P. And a Television Museum?

R. When I wrote the book last year and started digging through history and diving through Prado del Rey and seeing what was left in the warehouses of the house, I realized that many people of my generation would love to have a museum on TV, like they have other countries. I’d love to, and I’ll speak to whoever has to speak and I’m sure that’s something that is at the heart of all board members. I know that the Academy for many years has tried, but they are things that cost.

P. What about Mediaset, who does not participate in the Academy?

R. Mediaset has not wanted to participate, but I am very clear that it will be part of the work of this Academy. A television academy is not going to make much sense if a group like Mediaset is not there, which is the most watched generalist network in this country. I will try by all means to speak and to give us a vote of confidence and that they want to be part of the Academy again, that they feel part of it.
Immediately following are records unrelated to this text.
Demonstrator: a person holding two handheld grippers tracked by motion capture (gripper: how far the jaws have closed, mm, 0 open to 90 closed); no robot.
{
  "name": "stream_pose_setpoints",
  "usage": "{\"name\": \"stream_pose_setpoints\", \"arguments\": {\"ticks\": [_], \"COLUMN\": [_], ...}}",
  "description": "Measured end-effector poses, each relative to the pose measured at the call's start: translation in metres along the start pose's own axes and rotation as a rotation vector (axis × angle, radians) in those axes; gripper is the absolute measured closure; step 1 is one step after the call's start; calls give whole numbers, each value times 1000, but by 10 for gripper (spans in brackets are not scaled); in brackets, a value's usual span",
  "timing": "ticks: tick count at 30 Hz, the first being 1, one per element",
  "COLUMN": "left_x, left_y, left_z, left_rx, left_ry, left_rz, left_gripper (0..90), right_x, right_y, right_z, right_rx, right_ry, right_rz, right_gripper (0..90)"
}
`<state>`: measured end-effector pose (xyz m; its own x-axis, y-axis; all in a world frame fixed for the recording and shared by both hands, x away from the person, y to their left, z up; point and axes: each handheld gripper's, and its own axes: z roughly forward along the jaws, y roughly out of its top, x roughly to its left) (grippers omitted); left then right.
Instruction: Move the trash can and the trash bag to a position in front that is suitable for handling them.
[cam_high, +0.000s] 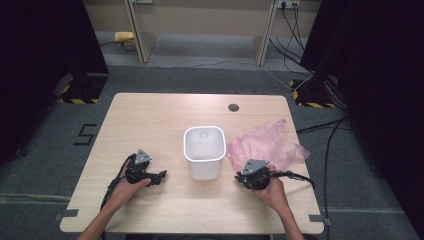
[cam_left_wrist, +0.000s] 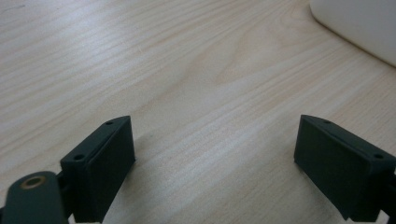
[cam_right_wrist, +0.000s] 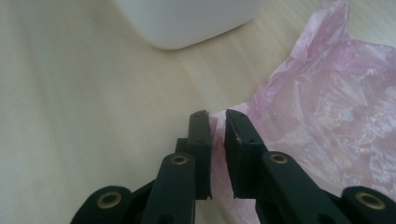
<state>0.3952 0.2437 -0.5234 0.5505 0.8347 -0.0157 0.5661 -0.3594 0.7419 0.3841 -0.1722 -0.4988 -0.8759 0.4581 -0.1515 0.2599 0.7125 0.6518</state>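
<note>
1. Right gripper (cam_right_wrist: 217, 116): the jaws stand nearly closed, with a narrow gap between them; an edge of the pink plastic bag (cam_right_wrist: 322, 107) lies in that gap. Whether the pads already pinch the film cannot be told.
2. Pink plastic bag (cam_high: 265, 145): it lies crumpled on the table (cam_high: 150, 115), just right of the white bin (cam_high: 204, 150) and touching or nearly touching its side.
3. Left gripper (cam_left_wrist: 215, 154): the jaws are wide apart and hold nothing; bare wood lies between them. In the high view it rests low over the table (cam_left_wrist: 163, 70), left of the bin (cam_left_wrist: 359, 23).
4. Probable risk: the grip takes only a thin corner of film, so the bag may slip out or tear when lifted. The cause would be a shallow bite near the edge.
5. Further risk: the loose bag may drag against the bin (cam_right_wrist: 187, 18) and tip or push it, since the two lie so close.
6. Surroundings: a cable port (cam_high: 233, 107) sits at the far edge of the table; cables and black curtains lie beyond. Nothing else stands between the grippers and the bin.
</note>
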Motion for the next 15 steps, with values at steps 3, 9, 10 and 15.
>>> {"name": "stream_pose_setpoints", "arguments": {"ticks": [3, 9, 10, 15], "left_x": [0, 0, 0, 0], "left_y": [0, 0, 0, 0], "left_z": [0, 0, 0, 0], "left_rx": [0, 0, 0, -2], "left_ry": [0, 0, 0, 0], "left_rz": [0, -1, -1, -1], "left_gripper": [115, 114, 114, 112], "right_x": [5, 1, -1, -13], "right_y": [-9, -3, 0, 15], "right_z": [-11, -19, -19, -8], "right_rx": [-10, -123, -140, -170], "right_ry": [-2, -47, -66, -170], "right_rz": [42, 236, 257, 357], "right_gripper": [688, 517, 517, 485]}}
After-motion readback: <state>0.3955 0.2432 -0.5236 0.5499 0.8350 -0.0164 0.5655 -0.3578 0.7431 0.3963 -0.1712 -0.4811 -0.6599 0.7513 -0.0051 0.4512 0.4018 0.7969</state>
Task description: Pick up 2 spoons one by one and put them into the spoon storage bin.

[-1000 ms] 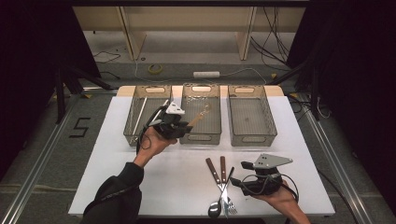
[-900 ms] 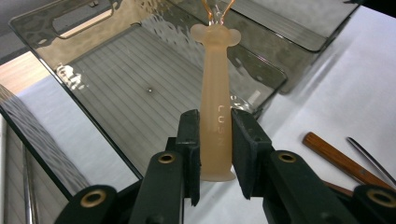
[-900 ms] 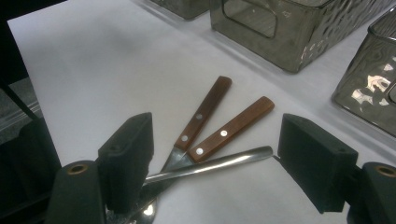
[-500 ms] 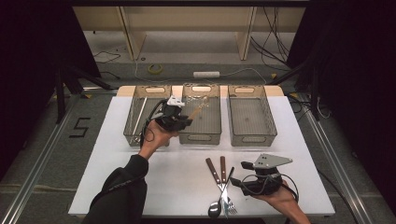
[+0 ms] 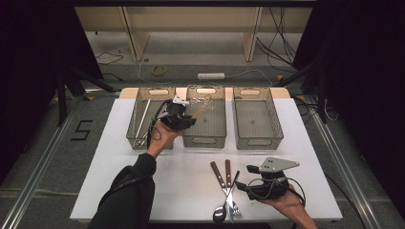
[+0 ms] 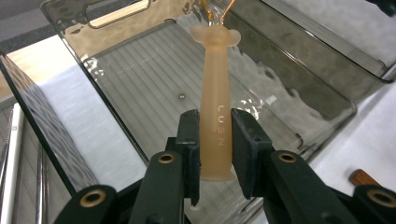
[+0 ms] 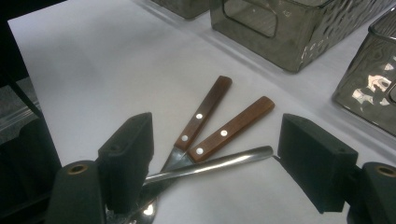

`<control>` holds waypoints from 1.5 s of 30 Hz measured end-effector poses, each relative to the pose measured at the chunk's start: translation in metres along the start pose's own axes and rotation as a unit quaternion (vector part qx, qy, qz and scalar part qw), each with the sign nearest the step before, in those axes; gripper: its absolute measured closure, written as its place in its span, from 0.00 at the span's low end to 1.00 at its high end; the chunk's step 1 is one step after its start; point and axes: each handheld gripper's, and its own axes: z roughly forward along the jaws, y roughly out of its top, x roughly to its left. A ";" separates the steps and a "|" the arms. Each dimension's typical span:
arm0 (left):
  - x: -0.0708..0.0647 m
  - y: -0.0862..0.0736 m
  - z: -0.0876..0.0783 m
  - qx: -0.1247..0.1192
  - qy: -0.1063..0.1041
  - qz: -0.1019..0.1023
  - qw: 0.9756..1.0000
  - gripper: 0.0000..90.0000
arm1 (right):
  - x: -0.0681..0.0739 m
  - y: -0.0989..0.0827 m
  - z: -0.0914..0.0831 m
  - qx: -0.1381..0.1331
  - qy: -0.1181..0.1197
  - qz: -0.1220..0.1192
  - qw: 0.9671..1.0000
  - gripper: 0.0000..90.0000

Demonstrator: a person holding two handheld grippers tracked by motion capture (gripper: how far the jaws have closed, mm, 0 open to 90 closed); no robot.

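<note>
The left tool (image 6: 215, 140) pinches a whisk (image 6: 215, 112) by its handle above the middle bin (image 5: 204, 138). In front of that bin, the right tool (image 7: 215, 163) gapes over cutlery (image 7: 210, 135).

Your table (image 5: 143, 191) is brightly and evenly lit from above, almost blown out white, while the room at far left and right falls into near black. Shadows under things are short and soft. Glare ripples across the smoky walls of the middle bin (image 6: 299, 79), and bright highlights sit on the spoon handle (image 7: 210, 165). Your near tool bodies blur softly at the frame bottoms.
</note>
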 end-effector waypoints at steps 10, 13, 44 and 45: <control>-0.001 -0.001 0.011 0.016 0.003 -0.007 1.000 0.81 | 0.001 0.000 0.000 0.000 0.000 -0.001 1.000 0.31; -0.001 -0.002 0.015 0.020 0.004 -0.010 1.000 0.81 | 0.000 0.000 0.000 0.000 0.001 0.000 1.000 0.31; -0.011 -0.006 -0.006 0.003 -0.033 -0.037 0.999 0.36 | -0.001 0.000 0.000 0.001 -0.006 0.003 1.000 0.32; -0.012 -0.008 -0.011 0.000 -0.034 -0.032 0.999 0.35 | -0.001 0.000 0.000 0.000 -0.007 0.003 1.000 0.33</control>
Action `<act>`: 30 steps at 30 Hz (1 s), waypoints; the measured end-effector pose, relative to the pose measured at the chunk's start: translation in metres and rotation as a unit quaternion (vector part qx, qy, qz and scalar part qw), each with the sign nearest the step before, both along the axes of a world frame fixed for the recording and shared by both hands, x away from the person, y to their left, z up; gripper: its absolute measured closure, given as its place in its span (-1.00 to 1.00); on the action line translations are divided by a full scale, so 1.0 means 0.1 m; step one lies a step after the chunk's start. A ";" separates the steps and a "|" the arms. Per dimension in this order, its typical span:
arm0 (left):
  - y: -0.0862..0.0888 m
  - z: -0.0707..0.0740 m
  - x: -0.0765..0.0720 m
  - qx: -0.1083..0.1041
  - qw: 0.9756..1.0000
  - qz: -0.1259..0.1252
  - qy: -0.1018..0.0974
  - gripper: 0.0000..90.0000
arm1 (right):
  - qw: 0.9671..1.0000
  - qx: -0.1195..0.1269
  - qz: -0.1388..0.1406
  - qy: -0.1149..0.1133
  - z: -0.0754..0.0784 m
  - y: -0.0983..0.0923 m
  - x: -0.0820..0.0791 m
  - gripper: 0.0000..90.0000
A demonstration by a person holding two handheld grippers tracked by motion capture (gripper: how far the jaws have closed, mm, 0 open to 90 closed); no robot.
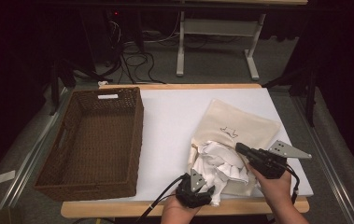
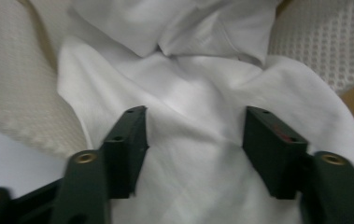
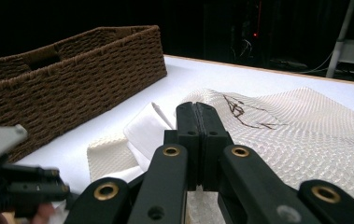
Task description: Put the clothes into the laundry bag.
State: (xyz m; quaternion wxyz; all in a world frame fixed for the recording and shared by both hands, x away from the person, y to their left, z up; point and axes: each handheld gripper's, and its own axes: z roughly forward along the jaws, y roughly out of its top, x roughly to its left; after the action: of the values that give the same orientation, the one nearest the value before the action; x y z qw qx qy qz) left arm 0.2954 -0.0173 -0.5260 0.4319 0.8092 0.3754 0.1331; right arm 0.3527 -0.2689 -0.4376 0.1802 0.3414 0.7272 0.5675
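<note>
White shirt (image 1: 219,164) half in cream mesh bag (image 1: 240,123), left gripper (image 1: 206,192) open over shirt, right gripper (image 1: 238,148) pinched shut on the bag's edge.

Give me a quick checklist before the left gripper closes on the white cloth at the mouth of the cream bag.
1. Left gripper jaws apart: ok, they stand open.
2. White cloth between the jaws: ok, it lies in the gap, pads not pressing on it.
3. Cream bag clear of the left jaws: ok, the bag's mesh lies to either side of them.
4. Right gripper shut: ok, pads meet.
5. Right gripper holds the bag: cannot tell, no fabric shows between its pads.
6. Basket free to take the cloth: ok, it stands open on the table.
</note>
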 end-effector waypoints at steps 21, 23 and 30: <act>0.03 0.42 0.05 -0.059 0.997 0.029 -0.034 0.94 | 1.000 0.001 0.002 0.000 -0.01 0.00 0.00 1.00; 0.01 0.45 0.07 -0.060 0.997 0.027 -0.036 0.94 | 1.000 0.001 0.001 0.000 0.00 0.00 0.00 1.00; -0.16 0.54 0.23 -0.071 0.995 0.034 -0.054 0.96 | 1.000 0.001 0.002 0.000 0.00 0.01 0.00 1.00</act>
State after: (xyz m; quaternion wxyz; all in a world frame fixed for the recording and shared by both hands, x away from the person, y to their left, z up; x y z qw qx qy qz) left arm 0.3186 -0.0334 -0.4717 0.5035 0.7547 0.3873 0.1640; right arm 0.3528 -0.2684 -0.4381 0.1785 0.3400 0.7275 0.5686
P. How important are the Iris Awards?

R. What we are going to continue fighting is that the awards, as happened a few years ago, are televised television awards. That is always in the goal of the Academy. We have to get to work now and there is a desire to have a good gala, in which everyone is there and, above all, in the end you have to have a mirror in which to look and dream. I have always looked with great envy at the Emmy Awards and think that one day we can dedicate ourselves to having a gala like that and making mention of the good TV that is made in this country, which is a lot and value talent.

P. What will be the next chapter of History of TV?

R. The review of the book was from the time television was born in Spain until the private ones arrived and more television channels began to exist, the offer was expanded. There comes a time of healthy competition, of great offers, of platforms. More than the next chapter, an Espasa encyclopedia would have to be written again.